Раз. Звук открывшейся двери. И два. Лена видимо очень крепко держалась за ручку. Потому что следующее, что мы услышали, было вновь падение ее тела. А далее женский восклик: «Лена, что с тобой!?». На этом доставка была, как мы посчитали, успешно завершена, как и история празднования нашим классом «последнего звонка». Не поминайте лихом. Лена, тебе привет.
P.S. Кто-то потом говорил, что видел Ленку через пару дней со здоровенным фингалом под глазом. Был ли он результатом падения внутрь собственной квартиры или результатом воспитательной работы – остается загадкой. Но в любом случае, это было своеобразным наказанием, за своеобразное преступление. Оле-оле-оле! Россия, вперед!

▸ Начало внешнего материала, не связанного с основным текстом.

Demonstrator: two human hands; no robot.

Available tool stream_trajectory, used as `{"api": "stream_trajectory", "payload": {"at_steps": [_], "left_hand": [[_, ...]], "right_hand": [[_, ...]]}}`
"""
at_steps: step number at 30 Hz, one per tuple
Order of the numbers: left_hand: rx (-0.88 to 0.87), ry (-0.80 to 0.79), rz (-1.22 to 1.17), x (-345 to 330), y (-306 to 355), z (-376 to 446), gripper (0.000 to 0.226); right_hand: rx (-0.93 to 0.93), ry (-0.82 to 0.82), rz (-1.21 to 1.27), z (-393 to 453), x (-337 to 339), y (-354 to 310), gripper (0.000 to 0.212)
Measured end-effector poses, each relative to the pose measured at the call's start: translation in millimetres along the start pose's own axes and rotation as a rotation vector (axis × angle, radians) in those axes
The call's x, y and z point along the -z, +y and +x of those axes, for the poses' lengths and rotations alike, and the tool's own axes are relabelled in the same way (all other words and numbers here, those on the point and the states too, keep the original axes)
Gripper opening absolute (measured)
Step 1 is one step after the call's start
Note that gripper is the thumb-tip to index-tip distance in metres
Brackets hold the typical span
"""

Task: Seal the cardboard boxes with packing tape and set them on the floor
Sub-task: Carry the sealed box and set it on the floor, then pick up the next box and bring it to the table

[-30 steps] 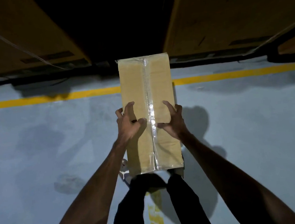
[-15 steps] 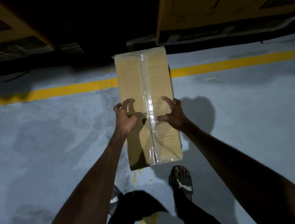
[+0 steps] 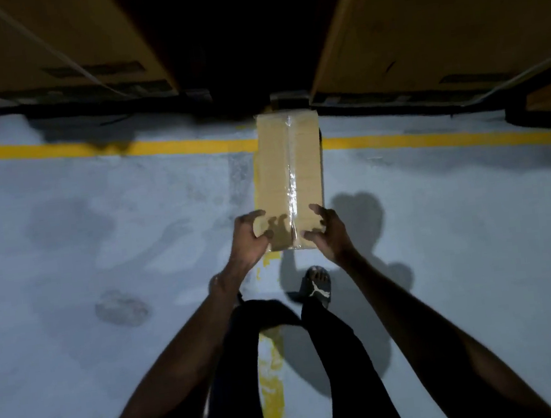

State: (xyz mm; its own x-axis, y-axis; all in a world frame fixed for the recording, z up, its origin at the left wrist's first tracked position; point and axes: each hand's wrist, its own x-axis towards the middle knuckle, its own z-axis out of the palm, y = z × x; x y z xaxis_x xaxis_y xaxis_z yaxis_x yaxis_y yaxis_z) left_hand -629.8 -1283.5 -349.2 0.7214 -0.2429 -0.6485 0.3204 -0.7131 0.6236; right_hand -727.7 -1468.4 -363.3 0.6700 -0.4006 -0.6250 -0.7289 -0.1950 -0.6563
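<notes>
The person holds a long cardboard box (image 3: 289, 179) out over the grey floor (image 3: 114, 227), above its yellow line (image 3: 431, 139). The left hand (image 3: 248, 242) and right hand (image 3: 330, 233) curl their fingers around the near corners. To do this well, the person should bend low, keep the box flat and let go softly. The box is smooth brown card, with shiny clear tape (image 3: 292, 179) down its middle.
</notes>
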Motion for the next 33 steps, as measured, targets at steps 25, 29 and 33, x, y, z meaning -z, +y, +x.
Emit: {"api": "stream_trajectory", "payload": {"at_steps": [25, 29, 33], "left_hand": [[0.107, 0.981, 0.079, 285, -91, -385, 0.053], [0.173, 1.012, 0.070, 328, -135, -399, 0.052], [0.220, 1.066, 0.046, 370, -161, -407, 0.050]], "right_hand": [[1.343, -0.180, -0.975, -327, -190, -331, 0.055], [1.408, -0.205, -0.969, -347, -258, -360, 0.051], [1.510, -0.256, -0.982, -359, -314, -391, 0.045]]}}
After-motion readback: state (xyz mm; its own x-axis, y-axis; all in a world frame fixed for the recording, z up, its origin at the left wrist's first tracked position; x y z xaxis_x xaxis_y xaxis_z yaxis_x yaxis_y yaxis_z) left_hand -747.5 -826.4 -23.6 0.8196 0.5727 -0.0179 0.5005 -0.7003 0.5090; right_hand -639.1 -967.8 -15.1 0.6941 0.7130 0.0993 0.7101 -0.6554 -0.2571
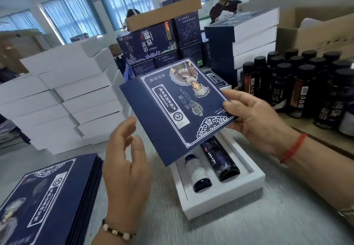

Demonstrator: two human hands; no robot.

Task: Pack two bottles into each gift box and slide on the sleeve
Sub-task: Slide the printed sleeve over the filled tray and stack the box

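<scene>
a stack of flat navy sleeves (47, 196) lies on the grey table (277, 216) at near left, cut off by the bottom and left edges; its printed top is blurred and the count of layers is hard to make out. the left hand (125, 160) is raised just right of it, wearing a beaded bracelet (115, 232), fingers relaxed and apart, holding nothing, its fingertips close under the near left edge of the held sleeve, whether touching cannot be told.

near centre, an open white gift box (220, 200) sits on the table with two dark bottles lying side by side in its insert: a smaller bottle (197, 173) on the left and a larger bottle (220, 160) on the right. the far half of the box and the tops of both bottles are hidden.

what hides them is one navy sleeve (178, 108), printed with white borders and an upside-down figure, held tilted in the air above the box. the right hand (256, 120), with a red string (293, 147) on the wrist, pinches its right edge, thumb on top and fingers beneath.

farther right, upright dark bottles (298, 85) crowd together, about fifteen visible, some cut off by the edge. at far left stand stacks of white boxes (67, 99). far centre, navy printed cartons (153, 47) are piled, a brown cardboard tray (162, 14) on top. a stack of about four navy and white boxes (245, 39) rises at far right.
</scene>
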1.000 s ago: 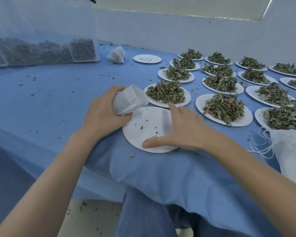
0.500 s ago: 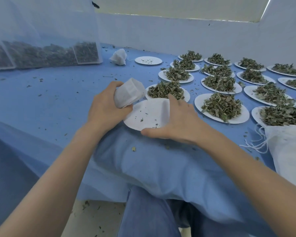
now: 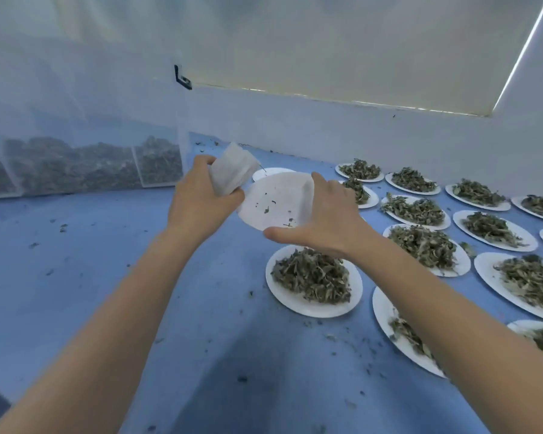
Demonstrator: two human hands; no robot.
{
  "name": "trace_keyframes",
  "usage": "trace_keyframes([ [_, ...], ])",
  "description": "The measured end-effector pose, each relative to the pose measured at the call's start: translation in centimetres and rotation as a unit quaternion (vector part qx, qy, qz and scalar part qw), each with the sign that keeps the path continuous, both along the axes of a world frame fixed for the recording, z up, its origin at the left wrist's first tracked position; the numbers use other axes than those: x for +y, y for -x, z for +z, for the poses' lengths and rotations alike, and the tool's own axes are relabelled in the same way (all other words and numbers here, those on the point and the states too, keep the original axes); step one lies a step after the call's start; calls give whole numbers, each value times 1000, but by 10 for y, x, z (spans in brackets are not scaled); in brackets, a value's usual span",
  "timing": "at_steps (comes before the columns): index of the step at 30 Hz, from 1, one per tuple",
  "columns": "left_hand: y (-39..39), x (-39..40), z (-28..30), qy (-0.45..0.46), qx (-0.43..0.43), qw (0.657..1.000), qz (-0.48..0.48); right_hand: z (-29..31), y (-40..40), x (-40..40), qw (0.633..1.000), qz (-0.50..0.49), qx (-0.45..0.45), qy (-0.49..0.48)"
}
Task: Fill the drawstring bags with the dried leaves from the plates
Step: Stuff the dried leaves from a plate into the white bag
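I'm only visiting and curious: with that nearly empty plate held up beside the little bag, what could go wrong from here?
Two risks, I think. The last crumbs on the bent plate in the right hand could miss the bag held by the left hand and join the litter on the blue cloth. A forearm could also brush the full plate below.

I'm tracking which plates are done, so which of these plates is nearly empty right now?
The plate held up in the right hand, beside the drawstring bag. It carries only scattered crumbs, while the plates on the table hold full leaf piles.
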State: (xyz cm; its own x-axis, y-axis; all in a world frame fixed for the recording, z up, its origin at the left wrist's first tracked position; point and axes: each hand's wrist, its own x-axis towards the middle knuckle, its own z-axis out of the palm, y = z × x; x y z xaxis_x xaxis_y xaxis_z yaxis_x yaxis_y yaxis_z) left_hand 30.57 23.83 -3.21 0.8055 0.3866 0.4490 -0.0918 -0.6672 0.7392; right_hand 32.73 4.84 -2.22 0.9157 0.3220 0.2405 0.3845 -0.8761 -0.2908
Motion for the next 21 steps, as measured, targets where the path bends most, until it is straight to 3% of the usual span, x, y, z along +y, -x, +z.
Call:
trace_keyframes([
  [11, -187, 24, -14, 102, 129, 986, 23, 2, -205, 39, 996, -63, 55, -27],
  [16, -245, 38, -43, 65, 174, 981, 58, -23, -271, 59, 990, -104, 97, -12],
  [21, -269, 47, -75, -43, 204, 974, 89, -61, -305, 76, 976, -127, 178, 17],
])
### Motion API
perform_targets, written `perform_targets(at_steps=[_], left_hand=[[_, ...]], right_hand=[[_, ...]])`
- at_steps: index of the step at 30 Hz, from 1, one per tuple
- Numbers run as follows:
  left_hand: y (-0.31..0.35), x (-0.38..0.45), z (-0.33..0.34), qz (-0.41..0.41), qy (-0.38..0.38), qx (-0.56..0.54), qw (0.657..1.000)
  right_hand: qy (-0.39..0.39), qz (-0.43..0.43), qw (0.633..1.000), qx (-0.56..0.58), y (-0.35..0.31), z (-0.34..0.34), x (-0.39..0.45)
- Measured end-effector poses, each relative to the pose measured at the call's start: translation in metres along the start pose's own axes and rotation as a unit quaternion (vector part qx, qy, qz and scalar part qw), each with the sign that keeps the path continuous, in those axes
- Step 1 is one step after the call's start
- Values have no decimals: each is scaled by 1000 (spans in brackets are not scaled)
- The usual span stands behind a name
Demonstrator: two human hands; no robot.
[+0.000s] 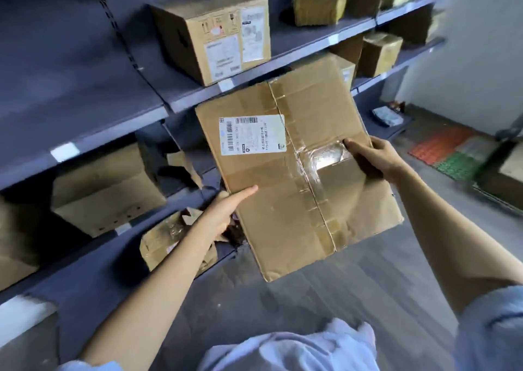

P.S.2 На выпускном Поляковой не было. Надеюсь, жива-здорова.
P.S.3 Ладненько, на сегодня достаточно. Пора на репу. В целом, именно эту незначительную, в общем-то, историю я хотел разместить в моей истории, так сказать, глобальной. Мне почему-то кажется, она что-то значит. Может быть не для нас, но для этого мира. Как и наш шестнадцатый день рождения, который мы «отпраздновали» через несколько дней после этого происшествия, она являла собой какое-то окончание. Чего точно не знаю, но что-то она отделила, и перевела нас как бы в другое измерение. Честно, даже не предполагаю, что именно. Возможно даже отделила от нас всех тех, кто больше уже не должен был в нашей жизни появиться. Произошло эдакое ранжирование. Мне кажется, так и получилось. Не уверен, что когда-нибудь буду общаться с кем-то из нашего класса. Мы поставили точку на том «последнем звонке», не зря он именно так и называется. Через несколько дней жизнь поставила нас уже на совершенно другие рельсы. Поэтому и рассказал. Говорит ли это плохо о нас? Может быть. Но это мы. Перед кем мне здесь выпендриваться? Кого обманывать? А что там впереди, на какие еще рельсы предстоит перемахнуть – сейчас не скажешь. Катимся. А значит – доберемся. Все. Не прощаюсь. Пора брать в руки «шашки». Братила, ты где там? Пора?